Perhaps one of the more unusual legends, but persistent, is that of an abandoned ship in the desert.
Native People, Spanish explorers, prospectors and migrant workers have been among the witnesses over hundreds of years, reporting a ship in the California desert (between the Salton Sea and the delta of the Colorado River).
Trying to explain such an occurrence has been fraught with unusual explanations. One such tale is that there was a Spanish vessel loaded with gold that was in the Gulf of California and there was a tidal bore that moved the ship forward over the land and left it crashed into the sand.
Where is it now and why haven't we seen it? Well, the most ready explanation is that shifting sands in that area have covered it over, and at times exposed it again. Perhaps, some day a Google Earth image might capture it just as it's exposed.
Some explanations in the various versions of the story included; Noah's Ark, Viking ship, Spanish Galleon, and a pirate ship.
Legends are interesting things. There is usually some event that precipitated it, but on the telling, it changed over time. Might a ship have been abandoned in the desert? It's certainly possible that under certain conditions, a ship did wash into the area, but would have taken a rather exceptional condition that does not seem to exist today, as we do not have ships going aground in the Colorado River delta.
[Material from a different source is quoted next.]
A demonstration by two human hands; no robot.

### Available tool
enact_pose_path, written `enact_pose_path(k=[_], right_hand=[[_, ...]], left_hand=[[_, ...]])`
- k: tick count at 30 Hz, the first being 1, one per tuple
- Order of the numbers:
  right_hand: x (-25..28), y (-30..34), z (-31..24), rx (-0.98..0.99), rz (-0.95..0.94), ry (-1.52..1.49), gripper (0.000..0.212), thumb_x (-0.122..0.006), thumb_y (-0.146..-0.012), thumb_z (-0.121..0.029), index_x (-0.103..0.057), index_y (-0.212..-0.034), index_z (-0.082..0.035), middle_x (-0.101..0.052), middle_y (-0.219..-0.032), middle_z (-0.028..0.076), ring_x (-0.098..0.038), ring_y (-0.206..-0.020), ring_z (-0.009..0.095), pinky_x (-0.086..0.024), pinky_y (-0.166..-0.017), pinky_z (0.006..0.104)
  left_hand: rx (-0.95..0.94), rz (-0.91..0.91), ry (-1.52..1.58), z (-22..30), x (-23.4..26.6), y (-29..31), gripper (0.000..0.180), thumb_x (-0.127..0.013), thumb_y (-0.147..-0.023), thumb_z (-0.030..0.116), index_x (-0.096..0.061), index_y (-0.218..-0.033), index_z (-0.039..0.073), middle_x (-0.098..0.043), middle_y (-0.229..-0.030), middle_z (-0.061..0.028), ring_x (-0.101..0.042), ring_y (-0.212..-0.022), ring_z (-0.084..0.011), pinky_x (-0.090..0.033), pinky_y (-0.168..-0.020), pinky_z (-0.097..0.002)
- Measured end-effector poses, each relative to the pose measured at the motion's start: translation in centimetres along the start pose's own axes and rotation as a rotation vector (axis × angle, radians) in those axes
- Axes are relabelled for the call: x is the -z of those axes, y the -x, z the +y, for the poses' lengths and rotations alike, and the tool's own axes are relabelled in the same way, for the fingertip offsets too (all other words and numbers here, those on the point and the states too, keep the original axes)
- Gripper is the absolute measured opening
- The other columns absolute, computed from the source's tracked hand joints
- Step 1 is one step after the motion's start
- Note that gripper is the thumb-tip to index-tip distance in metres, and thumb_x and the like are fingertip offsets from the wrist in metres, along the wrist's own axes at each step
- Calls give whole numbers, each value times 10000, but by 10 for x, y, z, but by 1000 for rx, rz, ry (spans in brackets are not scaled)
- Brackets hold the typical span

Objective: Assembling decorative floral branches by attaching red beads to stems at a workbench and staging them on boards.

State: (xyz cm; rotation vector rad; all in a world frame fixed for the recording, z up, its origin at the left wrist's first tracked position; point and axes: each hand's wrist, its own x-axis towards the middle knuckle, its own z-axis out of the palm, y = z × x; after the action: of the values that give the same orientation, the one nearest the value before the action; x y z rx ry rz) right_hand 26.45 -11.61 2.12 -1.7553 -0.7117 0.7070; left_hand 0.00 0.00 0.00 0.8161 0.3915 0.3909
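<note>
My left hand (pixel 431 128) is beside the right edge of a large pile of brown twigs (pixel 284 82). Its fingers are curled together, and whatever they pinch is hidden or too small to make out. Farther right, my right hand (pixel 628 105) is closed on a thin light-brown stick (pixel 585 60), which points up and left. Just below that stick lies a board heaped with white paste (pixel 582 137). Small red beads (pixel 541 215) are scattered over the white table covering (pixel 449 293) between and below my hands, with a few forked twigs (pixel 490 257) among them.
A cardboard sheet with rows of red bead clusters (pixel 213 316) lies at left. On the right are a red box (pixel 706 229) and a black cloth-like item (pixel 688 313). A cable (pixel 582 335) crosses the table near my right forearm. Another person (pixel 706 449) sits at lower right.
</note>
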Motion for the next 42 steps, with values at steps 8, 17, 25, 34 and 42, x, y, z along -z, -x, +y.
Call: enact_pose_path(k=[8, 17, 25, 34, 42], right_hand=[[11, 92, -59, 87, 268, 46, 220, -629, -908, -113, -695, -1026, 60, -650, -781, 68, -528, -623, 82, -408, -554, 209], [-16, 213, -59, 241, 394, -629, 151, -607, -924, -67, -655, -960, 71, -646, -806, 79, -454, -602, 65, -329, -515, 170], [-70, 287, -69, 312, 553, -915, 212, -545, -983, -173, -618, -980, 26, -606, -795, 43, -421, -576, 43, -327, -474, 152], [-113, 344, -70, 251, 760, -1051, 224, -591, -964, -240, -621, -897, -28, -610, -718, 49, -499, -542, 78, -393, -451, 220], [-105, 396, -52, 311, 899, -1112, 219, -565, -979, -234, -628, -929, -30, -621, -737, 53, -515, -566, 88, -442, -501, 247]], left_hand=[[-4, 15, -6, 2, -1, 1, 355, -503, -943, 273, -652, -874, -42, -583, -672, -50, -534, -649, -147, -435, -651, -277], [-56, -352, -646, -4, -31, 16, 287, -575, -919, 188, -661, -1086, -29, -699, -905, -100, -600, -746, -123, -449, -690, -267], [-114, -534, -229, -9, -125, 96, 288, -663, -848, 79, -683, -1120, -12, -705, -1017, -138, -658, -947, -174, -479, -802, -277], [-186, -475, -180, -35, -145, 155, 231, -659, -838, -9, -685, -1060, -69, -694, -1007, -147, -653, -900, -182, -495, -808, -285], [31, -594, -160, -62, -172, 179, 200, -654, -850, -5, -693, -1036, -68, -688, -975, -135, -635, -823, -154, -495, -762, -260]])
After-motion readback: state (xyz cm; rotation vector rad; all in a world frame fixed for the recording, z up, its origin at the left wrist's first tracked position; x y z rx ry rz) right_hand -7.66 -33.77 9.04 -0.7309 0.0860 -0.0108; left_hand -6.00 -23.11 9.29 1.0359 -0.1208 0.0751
Source: Tales of a Spanish galleon lost in the sands of the Colorado Desert keep recurring, from an amazing variety of sources. One of the most persistent made the pages of the Los Angeles Star in 1870. It seems that hundreds of years ago, when the waters of the Gulf of California came up into the desert, a pirate ship sailed up the Gulf. It was caught in some cross currents and went aground on a sand bar. The crew died, and the ship was left stranded there with almost a million doubloons and pieces of eight in her hulk. It's only when the wind blows and the sand clears that you can get a good look at her, and then the same wind comes along and covers her up again. The Star locates the wreck about ten miles from Dos Palmas. The newspaper gives a graphic description of the time when the Gulf occupied the entire valley, and, in fact, connected up with the Pacific Ocean through San Gorgonio Pass and Los Angeles. The Star did a series of articles speculating that the ship might have been one of the units of King Solomon's navy, or the craft that carried the ten lost tribes of Israel to America; and for the latter offered proof that the tribes never reached America but died of diptheria in the Sandwich Islands! Another idea advanced was that a war-like people from the Indian Sea took a tempestuous voyage to the Gulf of California. Here their ship, Bully Boy, sank in treacherous quicksands. Her hull was made of teakwood and did not rot. The Digger Indians of California are descendants of this Shoo-fly tribe.
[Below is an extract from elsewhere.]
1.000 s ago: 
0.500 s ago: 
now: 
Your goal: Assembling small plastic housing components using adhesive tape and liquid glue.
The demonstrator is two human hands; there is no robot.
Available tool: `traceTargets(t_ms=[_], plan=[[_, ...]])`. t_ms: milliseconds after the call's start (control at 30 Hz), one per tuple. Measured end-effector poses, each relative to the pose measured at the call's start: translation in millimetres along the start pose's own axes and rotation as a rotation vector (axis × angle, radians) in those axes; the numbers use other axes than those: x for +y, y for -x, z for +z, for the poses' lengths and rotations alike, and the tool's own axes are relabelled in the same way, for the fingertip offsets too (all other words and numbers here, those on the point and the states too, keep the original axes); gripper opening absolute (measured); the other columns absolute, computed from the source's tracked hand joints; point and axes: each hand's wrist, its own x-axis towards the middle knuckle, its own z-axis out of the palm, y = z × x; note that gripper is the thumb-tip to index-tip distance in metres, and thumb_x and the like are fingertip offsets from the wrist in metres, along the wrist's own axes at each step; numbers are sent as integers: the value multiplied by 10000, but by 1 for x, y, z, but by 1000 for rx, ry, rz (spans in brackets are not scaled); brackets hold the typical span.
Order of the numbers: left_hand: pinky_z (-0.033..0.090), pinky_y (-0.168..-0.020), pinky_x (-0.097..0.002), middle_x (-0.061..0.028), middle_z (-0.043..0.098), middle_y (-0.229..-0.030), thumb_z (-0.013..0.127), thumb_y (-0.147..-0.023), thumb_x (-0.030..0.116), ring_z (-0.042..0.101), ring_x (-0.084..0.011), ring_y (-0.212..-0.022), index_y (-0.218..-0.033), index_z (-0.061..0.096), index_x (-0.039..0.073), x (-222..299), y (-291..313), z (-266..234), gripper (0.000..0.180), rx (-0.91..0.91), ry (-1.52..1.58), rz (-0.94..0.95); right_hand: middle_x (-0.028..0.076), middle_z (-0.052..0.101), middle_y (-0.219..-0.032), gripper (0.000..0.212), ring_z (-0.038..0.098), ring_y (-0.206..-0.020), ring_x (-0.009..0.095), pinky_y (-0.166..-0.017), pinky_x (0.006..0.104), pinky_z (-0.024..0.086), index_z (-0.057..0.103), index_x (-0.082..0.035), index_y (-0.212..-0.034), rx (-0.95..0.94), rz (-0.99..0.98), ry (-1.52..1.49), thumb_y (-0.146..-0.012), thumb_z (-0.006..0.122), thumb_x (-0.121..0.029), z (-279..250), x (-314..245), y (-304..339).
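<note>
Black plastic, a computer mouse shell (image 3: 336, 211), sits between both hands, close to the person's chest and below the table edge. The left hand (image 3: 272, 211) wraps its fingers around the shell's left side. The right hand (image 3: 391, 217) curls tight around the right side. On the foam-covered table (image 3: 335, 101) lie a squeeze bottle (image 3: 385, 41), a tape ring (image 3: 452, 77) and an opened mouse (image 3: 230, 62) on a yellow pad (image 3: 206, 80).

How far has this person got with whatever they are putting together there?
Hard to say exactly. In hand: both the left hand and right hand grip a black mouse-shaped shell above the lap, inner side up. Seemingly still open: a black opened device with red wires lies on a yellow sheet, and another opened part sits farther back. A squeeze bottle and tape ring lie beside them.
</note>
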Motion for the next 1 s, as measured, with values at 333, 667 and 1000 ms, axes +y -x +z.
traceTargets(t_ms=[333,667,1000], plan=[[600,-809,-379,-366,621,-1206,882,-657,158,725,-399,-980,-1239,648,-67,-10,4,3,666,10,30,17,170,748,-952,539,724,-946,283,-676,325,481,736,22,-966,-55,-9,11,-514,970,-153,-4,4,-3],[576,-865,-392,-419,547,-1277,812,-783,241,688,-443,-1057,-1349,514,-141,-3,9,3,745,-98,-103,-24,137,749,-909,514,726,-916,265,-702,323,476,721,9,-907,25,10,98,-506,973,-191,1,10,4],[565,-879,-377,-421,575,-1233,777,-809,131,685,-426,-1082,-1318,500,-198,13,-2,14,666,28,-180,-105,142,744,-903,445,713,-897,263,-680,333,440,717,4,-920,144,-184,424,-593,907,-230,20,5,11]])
Is there a ship in the desert? It is entirely possible that, under the right conditions in the past, there was one in the sand, but shifting sands, hundred-year floods and more might have completely destroyed the evidence. One thing I know about wood in the desert - it does not hold up well to time -
Still, I suspect when I drive through that region on my road treks to abandoned locations, I will be certainly taking my binoculars and giving it a good once-over.